One thing I was confident that was not part of any herbicide formulations is a little compound known as poly (1,1,2,2-tetrafluoroethylene). You may have seen that shortened to PTFE. Most of the world knows it as Teflon.

These days, however, I'm inclined to look harder at the labels of anything connected to dicamba and the Xtend, or dicamba-tolerant, seeds. For it seems this new weed-control package is completely lathered in the non-stick stuff, given the "It's not our fault" reactions to the reports of off-field movement and damage related to dicamba.

The latest University of Missouri-gathered total puts the low-end of damage due to chemical trespass occurrences at around 3.1 million acres in at least 20 states. State ag departments have more than 2,200 official damage reports on file. Yes, some of those may be false reports due to dicamba paranoia. I'd counter that number also does not include farmers and others who failed to report but peacefully resolved issues "over the fence."

Every farmer meeting we attend, every conversation we have with real producers and applicators, indicates this is the subject of the year. Still, no one is responsible. To some in the herbicide industry, it isn't even happening. Move along, nothing to see here.

The responsibility-deflection process started almost immediately. In 2016, when industry pushed to be allowed to sell the traited seeds, without the new and improved herbicides designed to go with them, we all held our breath and waited for the inevitable. When crop damage and the angry, even deadly, confrontations around dicamba made headlines, industry response was swift.

"Not our fault. We had meetings. We told them not to use old dicamba products."

Even EPA got blamed, for not approving the improved dicamba products fast enough.

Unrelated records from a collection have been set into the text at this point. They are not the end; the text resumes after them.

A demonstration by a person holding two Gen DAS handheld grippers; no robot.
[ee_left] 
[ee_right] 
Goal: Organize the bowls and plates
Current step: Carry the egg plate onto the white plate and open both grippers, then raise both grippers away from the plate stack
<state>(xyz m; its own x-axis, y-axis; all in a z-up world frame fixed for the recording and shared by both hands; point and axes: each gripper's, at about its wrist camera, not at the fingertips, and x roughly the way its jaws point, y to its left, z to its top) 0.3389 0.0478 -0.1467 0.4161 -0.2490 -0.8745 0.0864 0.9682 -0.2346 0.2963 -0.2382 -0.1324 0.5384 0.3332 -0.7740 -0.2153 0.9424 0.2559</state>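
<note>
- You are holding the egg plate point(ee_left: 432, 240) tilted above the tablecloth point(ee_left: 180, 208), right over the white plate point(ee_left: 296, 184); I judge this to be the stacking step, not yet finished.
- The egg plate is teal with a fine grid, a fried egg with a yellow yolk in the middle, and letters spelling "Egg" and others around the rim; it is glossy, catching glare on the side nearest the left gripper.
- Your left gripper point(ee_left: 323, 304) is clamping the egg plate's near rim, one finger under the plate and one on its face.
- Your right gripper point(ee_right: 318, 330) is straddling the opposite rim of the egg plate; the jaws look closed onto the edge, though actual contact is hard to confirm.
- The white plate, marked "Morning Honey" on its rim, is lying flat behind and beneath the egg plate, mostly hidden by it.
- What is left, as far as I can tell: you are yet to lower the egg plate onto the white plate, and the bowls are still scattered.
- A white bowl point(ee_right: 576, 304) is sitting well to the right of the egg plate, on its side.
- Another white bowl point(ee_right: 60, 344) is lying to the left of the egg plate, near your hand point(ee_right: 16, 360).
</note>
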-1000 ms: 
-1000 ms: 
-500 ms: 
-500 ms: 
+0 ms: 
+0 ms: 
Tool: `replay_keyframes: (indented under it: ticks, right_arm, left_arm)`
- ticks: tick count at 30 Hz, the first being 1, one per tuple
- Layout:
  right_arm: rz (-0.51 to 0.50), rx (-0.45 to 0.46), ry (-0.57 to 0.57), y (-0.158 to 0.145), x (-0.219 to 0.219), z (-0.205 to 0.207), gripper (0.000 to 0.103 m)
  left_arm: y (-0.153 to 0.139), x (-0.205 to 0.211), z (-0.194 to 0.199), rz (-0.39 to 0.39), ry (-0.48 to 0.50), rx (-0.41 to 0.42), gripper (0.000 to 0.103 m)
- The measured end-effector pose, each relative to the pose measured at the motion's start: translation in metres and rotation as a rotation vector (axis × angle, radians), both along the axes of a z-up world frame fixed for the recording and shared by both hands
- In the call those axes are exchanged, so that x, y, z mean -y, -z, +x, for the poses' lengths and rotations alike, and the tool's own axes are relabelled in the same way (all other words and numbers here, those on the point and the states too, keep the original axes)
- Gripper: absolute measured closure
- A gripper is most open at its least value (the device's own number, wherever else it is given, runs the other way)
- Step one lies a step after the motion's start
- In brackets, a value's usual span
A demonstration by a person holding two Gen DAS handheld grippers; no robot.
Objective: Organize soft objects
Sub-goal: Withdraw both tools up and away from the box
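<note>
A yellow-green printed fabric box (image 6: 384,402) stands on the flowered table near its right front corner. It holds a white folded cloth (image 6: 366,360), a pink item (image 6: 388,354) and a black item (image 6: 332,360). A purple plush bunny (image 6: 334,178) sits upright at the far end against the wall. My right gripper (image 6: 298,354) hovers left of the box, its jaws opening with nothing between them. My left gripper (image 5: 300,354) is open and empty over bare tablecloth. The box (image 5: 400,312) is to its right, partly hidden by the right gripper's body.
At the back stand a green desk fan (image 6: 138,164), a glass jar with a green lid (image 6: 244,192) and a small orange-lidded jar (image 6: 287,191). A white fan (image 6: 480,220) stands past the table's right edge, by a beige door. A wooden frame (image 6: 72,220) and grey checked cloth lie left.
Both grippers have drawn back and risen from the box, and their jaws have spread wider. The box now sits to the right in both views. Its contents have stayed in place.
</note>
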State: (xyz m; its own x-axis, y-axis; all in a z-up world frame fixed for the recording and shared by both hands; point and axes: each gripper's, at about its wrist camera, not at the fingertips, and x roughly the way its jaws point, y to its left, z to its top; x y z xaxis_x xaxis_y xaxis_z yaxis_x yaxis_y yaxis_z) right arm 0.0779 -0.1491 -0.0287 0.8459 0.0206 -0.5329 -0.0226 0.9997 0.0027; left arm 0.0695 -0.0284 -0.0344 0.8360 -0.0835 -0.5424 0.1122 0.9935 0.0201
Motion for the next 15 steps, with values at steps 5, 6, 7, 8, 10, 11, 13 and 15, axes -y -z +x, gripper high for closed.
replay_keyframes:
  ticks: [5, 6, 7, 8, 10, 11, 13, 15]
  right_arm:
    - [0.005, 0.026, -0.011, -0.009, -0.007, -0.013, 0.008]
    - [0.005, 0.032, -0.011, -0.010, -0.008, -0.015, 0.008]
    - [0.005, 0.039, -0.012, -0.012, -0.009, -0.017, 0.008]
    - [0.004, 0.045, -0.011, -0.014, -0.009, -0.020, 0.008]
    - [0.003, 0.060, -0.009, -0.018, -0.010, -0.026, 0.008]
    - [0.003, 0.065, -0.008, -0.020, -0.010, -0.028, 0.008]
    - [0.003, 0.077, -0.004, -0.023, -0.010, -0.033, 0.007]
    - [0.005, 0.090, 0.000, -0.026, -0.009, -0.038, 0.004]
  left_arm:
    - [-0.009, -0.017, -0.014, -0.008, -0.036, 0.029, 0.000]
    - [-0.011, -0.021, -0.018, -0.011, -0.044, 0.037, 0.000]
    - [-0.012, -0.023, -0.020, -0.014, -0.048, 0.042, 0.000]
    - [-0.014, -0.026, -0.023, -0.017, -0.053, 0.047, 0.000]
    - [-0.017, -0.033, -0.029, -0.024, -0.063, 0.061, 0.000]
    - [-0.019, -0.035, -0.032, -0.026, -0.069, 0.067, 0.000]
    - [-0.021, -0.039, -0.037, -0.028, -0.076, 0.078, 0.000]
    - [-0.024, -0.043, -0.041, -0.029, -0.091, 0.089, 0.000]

This season, with those improved products in hand and wrapped in some of the most stringent label requirements ever, the damage reports started as soon as sprayers started running in the Delta.

So did the deflection.

There's no proof this is dicamba damage, we were told. It's certainly not the new herbicides, these are improved formulations. It's due to weather extremes, unusual Delta conditions, contaminated Liberty drift, or my personal favorite: Some soybeans just pucker on their own.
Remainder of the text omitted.